When I had asked to live.

“You’re not here.” I had said, my hand going to my chest and feeling nothing. A weak beat. One which would end.

“You…” My hand was trembling with my bony fingers and I could feel the wind from the hole in the building. The abandoned hospital. She had sent.

“The nurses… told me that he’d be like that forever.” Her piercing gaze had faded from green to gray. Then she spoke again. “If God existed… He doesn’t. There is warm famine, death…And you.”

She turned to him, even if he was no longer standing there and tears were going from her eyes, as I blinked my own away, feeling the weight of puberty on my chest as the rise of my demise. I was crying with one eye.

“You were worse than my parents dying.”

I screamed at her, my hair shaking and she looked at me.

“War.”

And she stood up, leaving… Just like she did then. Just like I did. I closed my eyes and held my breath… My heart weak… Footsteps, climbing, Ukrainian and Russian mixed depending on which Nazi spoke what. They stopped to see my empty bed, me close to my abyss as I stared into the streets, seeing buildings with holes and others untouched.

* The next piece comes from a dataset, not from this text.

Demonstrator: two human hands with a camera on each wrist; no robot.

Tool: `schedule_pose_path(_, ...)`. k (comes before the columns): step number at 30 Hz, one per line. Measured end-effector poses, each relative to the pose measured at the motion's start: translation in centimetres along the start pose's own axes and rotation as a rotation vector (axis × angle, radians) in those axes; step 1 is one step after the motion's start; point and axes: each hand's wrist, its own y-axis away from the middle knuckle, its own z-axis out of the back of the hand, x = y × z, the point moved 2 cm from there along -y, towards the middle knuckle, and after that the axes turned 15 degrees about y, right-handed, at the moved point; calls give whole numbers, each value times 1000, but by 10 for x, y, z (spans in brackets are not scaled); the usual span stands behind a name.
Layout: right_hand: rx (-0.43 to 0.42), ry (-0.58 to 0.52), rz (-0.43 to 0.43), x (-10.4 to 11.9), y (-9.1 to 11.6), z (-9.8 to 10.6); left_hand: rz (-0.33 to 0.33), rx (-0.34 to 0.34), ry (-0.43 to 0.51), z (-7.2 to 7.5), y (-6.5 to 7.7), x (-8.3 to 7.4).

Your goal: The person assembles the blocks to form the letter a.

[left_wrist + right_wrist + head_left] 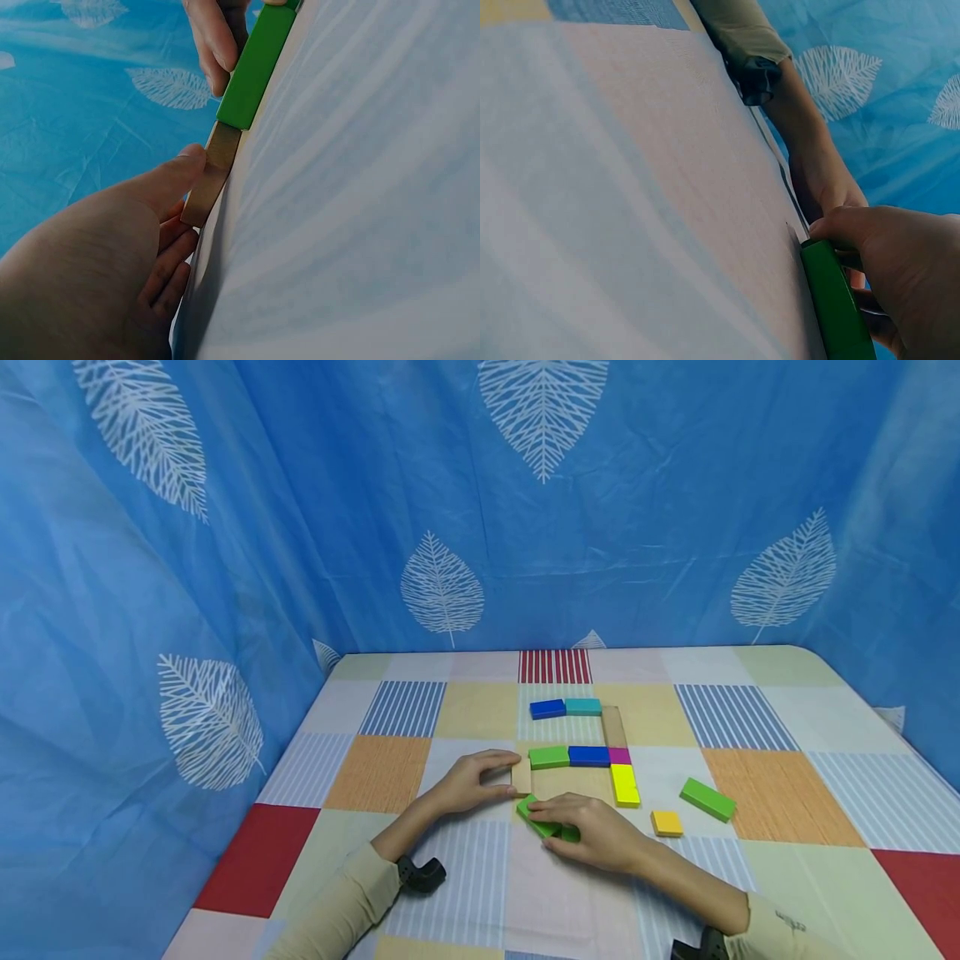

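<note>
My left hand (468,783) pinches a plain wooden block (521,777) between thumb and fingers at the left of a row of coloured blocks. In the left wrist view, the thumb lies on the side of this wooden block (214,172), whose end meets a green block (259,71). My right hand (596,833) grips that green block (534,814) just below the wooden one. A second bit of green (570,833) shows under the right fingers, mostly hidden. In the right wrist view, the thumb presses the near end of a green block (836,307).
Behind the hands, a green block (549,757), a blue block (588,757), a magenta square (618,756) and a yellow block (625,786) join. Farther back are blue (547,709), teal (582,707) and wooden (613,727) blocks. An orange-yellow square (666,823) and green block (707,800) lie right.
</note>
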Motion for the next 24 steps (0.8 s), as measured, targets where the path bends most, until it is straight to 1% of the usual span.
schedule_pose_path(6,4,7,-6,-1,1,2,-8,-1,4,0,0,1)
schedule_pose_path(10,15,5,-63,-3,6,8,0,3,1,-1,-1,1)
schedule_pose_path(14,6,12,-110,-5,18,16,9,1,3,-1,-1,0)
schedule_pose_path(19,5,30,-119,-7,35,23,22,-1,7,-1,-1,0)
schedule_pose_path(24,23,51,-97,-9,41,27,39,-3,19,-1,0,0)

“Why were women innocent?” I asked them in Russian and they looked at me, focusing on the starved, paralysed leg.

“Because men have more blood on their hands?” I couldn’t see as bullets went through me from old pistols… Bullets were so precious to them now, but hatred moved forwards, to hear this from me was treason.

I fall down to my knees and blood mixed with saliva pools in my mouth. I grin, spread my arms like Jesus. They think I’m crazy. I close my eyes.

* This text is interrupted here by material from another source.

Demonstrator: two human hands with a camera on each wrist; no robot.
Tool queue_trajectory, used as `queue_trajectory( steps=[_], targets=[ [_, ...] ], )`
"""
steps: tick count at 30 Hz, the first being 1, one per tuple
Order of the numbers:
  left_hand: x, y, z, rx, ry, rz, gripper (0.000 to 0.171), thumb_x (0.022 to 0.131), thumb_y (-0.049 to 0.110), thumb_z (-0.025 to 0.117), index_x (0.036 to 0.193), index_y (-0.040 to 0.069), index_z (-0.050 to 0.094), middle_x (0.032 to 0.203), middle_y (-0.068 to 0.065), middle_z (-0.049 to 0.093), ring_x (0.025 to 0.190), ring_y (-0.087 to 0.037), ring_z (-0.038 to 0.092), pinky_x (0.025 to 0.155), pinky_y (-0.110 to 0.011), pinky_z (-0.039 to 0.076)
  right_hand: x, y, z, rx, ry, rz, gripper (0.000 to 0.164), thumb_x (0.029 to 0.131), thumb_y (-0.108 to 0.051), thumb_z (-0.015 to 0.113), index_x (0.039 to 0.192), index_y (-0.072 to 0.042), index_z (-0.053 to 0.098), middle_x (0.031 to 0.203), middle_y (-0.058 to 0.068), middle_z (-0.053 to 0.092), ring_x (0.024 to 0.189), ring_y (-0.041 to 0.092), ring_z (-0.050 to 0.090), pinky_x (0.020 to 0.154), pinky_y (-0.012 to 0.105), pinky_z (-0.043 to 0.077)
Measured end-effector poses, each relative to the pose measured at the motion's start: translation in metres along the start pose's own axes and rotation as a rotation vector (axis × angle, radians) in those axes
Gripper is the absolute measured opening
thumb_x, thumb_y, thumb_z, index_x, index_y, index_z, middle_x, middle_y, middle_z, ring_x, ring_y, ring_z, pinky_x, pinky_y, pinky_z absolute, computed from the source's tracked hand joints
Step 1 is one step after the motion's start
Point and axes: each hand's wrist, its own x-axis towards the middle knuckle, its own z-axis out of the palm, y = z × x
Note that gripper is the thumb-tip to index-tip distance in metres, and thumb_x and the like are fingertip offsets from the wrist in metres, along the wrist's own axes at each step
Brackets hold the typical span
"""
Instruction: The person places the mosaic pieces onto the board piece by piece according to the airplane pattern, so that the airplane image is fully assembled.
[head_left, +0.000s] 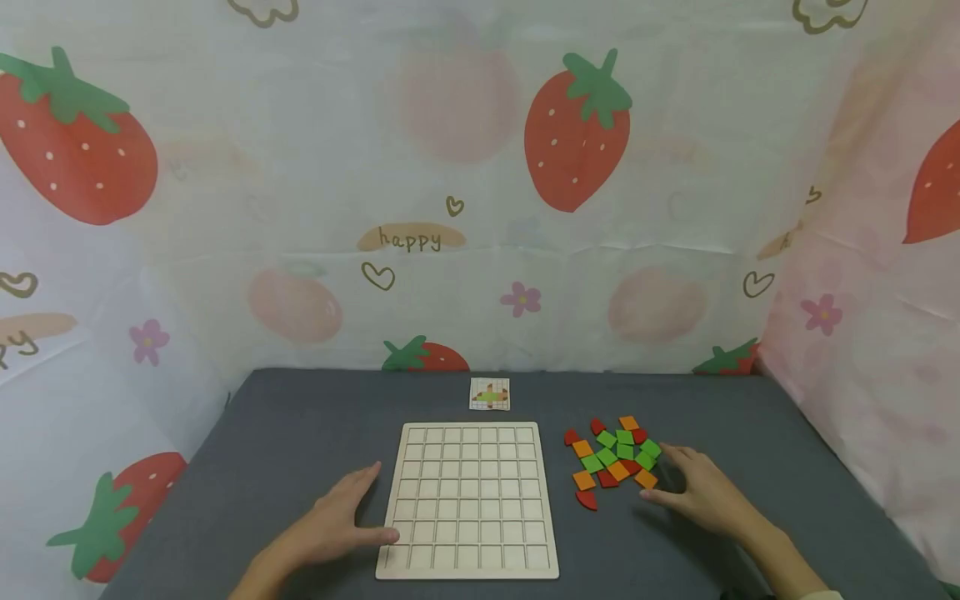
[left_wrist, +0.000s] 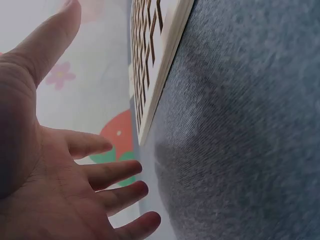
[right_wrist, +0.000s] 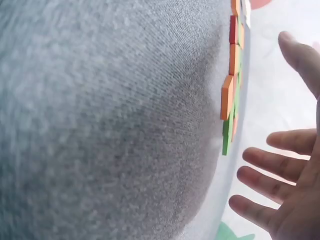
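Note:
A pale wooden board [head_left: 471,502] with a grooved grid of squares lies on the table. At its left edge is my left hand [head_left: 333,518], fingers spread, the thumb over the board's lower left side; in the left wrist view the palm holds nothing. To the board's right lies a loose group of flat pieces: green squares [head_left: 606,457], orange squares [head_left: 583,481] and red rounded pieces [head_left: 587,500]. My right hand [head_left: 701,492] hovers just right of them, thumb and fingers apart, with nothing in it. In the right wrist view the orange piece [right_wrist: 227,98] stands apart from the fingers.
Behind the board lies a small printed card [head_left: 490,394] with a coloured pattern on a grid. Dark grey cloth covers the table [head_left: 315,433]. A strawberry-patterned curtain [head_left: 465,167] hangs along the back and both sides.

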Motion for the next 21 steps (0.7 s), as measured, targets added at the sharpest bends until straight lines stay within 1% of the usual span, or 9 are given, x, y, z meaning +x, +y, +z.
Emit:
queue_trajectory(
  steps=[3, 6, 9, 13, 16, 21],
  targets=[
    [-0.0032, 0.0004, 0.0020, 0.010, 0.011, 0.042, 0.106, 0.074, 0.054, 0.077, 0.151, -0.001, 0.029, 0.153, -0.025, 0.035, 0.142, -0.047, 0.030, 0.101, -0.076, 0.025, 0.0007, -0.0013, 0.0006, 0.010, -0.015, 0.005, 0.093, 0.080, -0.057, 0.071, 0.140, 0.008, 0.045, 0.135, 0.033, 0.049, 0.121, 0.052, 0.049, 0.089, 0.063, 0.045],
    [-0.0057, 0.0010, 0.0036, 0.013, 0.011, 0.062, 0.106, 0.073, 0.052, 0.079, 0.151, -0.001, 0.031, 0.152, -0.025, 0.037, 0.141, -0.047, 0.033, 0.101, -0.074, 0.028, 0.0016, -0.0030, 0.0006, 0.008, -0.021, -0.002, 0.090, 0.079, -0.055, 0.072, 0.137, 0.010, 0.048, 0.133, 0.033, 0.051, 0.119, 0.051, 0.050, 0.089, 0.062, 0.045],
    [-0.0065, 0.0015, 0.0052, 0.024, -0.009, 0.070, 0.106, 0.072, 0.051, 0.080, 0.150, -0.002, 0.032, 0.150, -0.026, 0.038, 0.139, -0.048, 0.034, 0.101, -0.073, 0.030, 0.0025, -0.0042, 0.0020, 0.006, -0.017, -0.013, 0.084, 0.079, -0.053, 0.073, 0.133, 0.010, 0.053, 0.127, 0.030, 0.055, 0.116, 0.048, 0.053, 0.089, 0.060, 0.046],
    [-0.0065, 0.0028, 0.0068, 0.045, -0.043, 0.071, 0.106, 0.071, 0.050, 0.081, 0.149, -0.003, 0.034, 0.149, -0.027, 0.039, 0.138, -0.048, 0.035, 0.101, -0.072, 0.030, 0.0047, -0.0050, 0.0049, 0.014, -0.010, -0.032, 0.074, 0.080, -0.049, 0.074, 0.124, 0.008, 0.060, 0.115, 0.020, 0.062, 0.107, 0.038, 0.058, 0.086, 0.054, 0.049],
    [-0.0065, 0.0043, 0.0069, 0.061, -0.069, 0.073, 0.104, 0.070, 0.050, 0.081, 0.147, -0.004, 0.036, 0.149, -0.026, 0.040, 0.139, -0.048, 0.035, 0.101, -0.073, 0.030, 0.0064, -0.0052, 0.0059, 0.020, -0.013, -0.049, 0.067, 0.081, -0.046, 0.075, 0.120, 0.007, 0.064, 0.109, 0.015, 0.064, 0.101, 0.033, 0.061, 0.083, 0.050, 0.051],
    [-0.0071, 0.0061, 0.0074, 0.070, -0.106, 0.071, 0.102, 0.069, 0.048, 0.083, 0.145, -0.005, 0.040, 0.149, -0.026, 0.041, 0.140, -0.051, 0.031, 0.102, -0.074, 0.027, 0.0084, -0.0050, 0.0072, 0.007, -0.024, -0.060, 0.055, 0.080, -0.040, 0.076, 0.113, 0.003, 0.069, 0.103, 0.011, 0.066, 0.096, 0.028, 0.063, 0.083, 0.047, 0.052]
  ],
)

I could see him, I could feel him, I could feel stones under his feet, a wind sweeping through the hair and the same vomit I had from anxiety. Generations, generations. He’d live. I coughed and another bullet was shot, my arms falling, barely holding the position of a cross.

“God… Is not the one you and I believe.” I move my knees towards them and they keep their aim. I recognize one young face. My classmate.

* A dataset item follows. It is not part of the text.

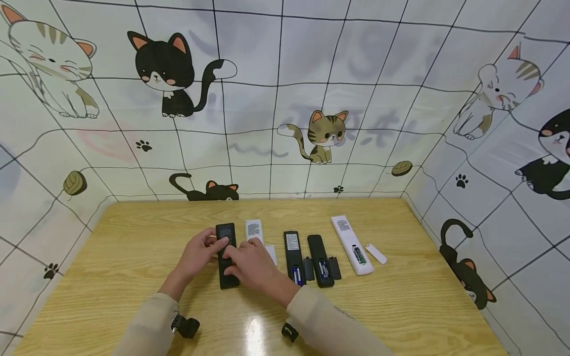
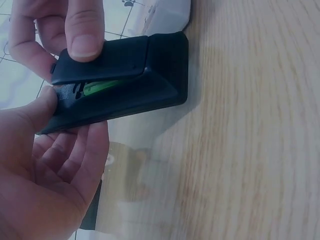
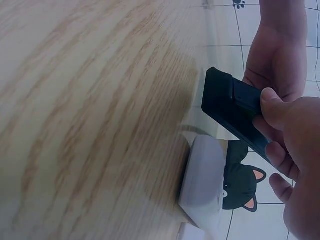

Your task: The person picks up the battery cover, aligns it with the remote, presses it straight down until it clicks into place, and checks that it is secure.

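Observation:
My left hand (image 1: 198, 254) grips a black remote control (image 1: 226, 231) from its left side, back facing up. In the left wrist view the remote's battery cover (image 2: 122, 57) sits tilted, lifted at one end, and a green battery (image 2: 102, 86) shows in the gap beneath. My right hand (image 1: 256, 267) pinches this cover, thumb on top and fingers at its raised end. Just behind the right hand lies a white remote (image 1: 254, 228), partly hidden, with a loose white cover (image 1: 271, 254) beside it.
Right of my hands lie two black remotes (image 1: 292, 244) with batteries exposed, each with a black cover (image 1: 308, 268) alongside. Farther right is a long white remote (image 1: 347, 237), its compartment uncovered, near a white cover (image 1: 376, 253). Cat-patterned cloth (image 1: 249, 109) surrounds the wooden table (image 1: 414, 306).

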Action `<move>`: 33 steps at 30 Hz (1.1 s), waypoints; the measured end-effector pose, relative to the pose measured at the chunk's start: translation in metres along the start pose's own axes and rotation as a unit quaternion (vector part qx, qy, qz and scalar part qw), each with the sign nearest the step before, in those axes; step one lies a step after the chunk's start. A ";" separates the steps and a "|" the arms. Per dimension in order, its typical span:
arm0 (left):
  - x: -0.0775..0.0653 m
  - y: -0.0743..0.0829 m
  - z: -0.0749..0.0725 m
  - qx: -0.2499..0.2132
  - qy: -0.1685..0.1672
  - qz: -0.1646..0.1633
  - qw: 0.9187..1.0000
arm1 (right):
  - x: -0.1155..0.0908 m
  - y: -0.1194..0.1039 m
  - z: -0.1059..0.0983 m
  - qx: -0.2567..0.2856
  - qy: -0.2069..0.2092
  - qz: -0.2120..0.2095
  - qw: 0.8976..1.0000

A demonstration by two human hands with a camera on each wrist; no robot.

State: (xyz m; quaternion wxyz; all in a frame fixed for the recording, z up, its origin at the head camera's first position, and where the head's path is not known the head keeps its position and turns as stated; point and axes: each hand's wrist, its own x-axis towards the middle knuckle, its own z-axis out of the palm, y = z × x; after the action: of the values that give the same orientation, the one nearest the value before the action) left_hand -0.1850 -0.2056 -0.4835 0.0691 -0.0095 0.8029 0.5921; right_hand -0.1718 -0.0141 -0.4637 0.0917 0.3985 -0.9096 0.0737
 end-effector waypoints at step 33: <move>-0.012 0.003 0.012 0.019 0.001 0.032 0.999 | -0.013 -0.001 0.005 -0.059 0.043 0.008 0.997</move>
State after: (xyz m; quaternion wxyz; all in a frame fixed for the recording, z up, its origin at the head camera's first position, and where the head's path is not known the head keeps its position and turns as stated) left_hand -0.1722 -0.1942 -0.4830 0.0497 0.0174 0.8138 0.5788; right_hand -0.1631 -0.0063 -0.4710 0.1537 0.3813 -0.9108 0.0373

Full of everything when you summon a devil from playing cards and you look into the abyss of the core of the earth and hear it’s sounds. When you close your eyes and imagine. When hallucinations take places.

Where there is chanting of a name which I no longer believe in.

He says it. As if he will be the one to shoot me.

“God… Is not yours.” I smile from tooth to tooth. I haven’t brushed my teeth in months. I can’t swallow blood without vomiting and each bullet is wasted on me, until I do a snow angel and then I cross, facing the city and I cry.

Crying is weak.

I hear more bombs. More bullets. I will be picked up one day, maybe by him and he won’t hold me tight… He’ll light a cigarette… I’ll see the identical face to mine and then he will know what I had feared of the most… Fire. What created humanity and what I was afraid to die to.

And he will burn me alive. I won’t scream, even if my body will and he will sit next to me, as everyone who knows us will sit in a prayer circle.

They don’t want him, they want me, so they will throw sand to tame the fire as he will walk around, throwing matches, ignoring the curses, the tears, the burnt hands of mother, father, sister, brother… Who else? Who else would try to save…

A losing war?

A girl that never existed. The cocoon they had wrapped me into, so that I could tear apart from my flesh, open my eyes and see the surgeons do their incisions. Remove, remove, remove whatever shit was given to women that I’d didn’t want.

And I would wake up. The cocoon left so far away. I would shake my head, to see the hair gone and I would see

The Nazis retreat and pray to the same God who had burned me. Made war. Take lives. Make tears dry and leave corpses with broken faces, he wouldn’t even lift them up when I’d see the city… An echo of death would be heart and my heart would beat

Every second for things I’d bend my head down to, when I’d walk into a Catholic church. An Orthodox cross around my neck. 10 cents an electronic candle. Those who died

They wouldn’t accept.

God had killed.

He never answered why-

A questioned raised by so many, at family dinners.

And I would look up, choose a seat and pray, eyes closed to a murderer who had never given me an easy life and death when mother had said “you’re like dad”.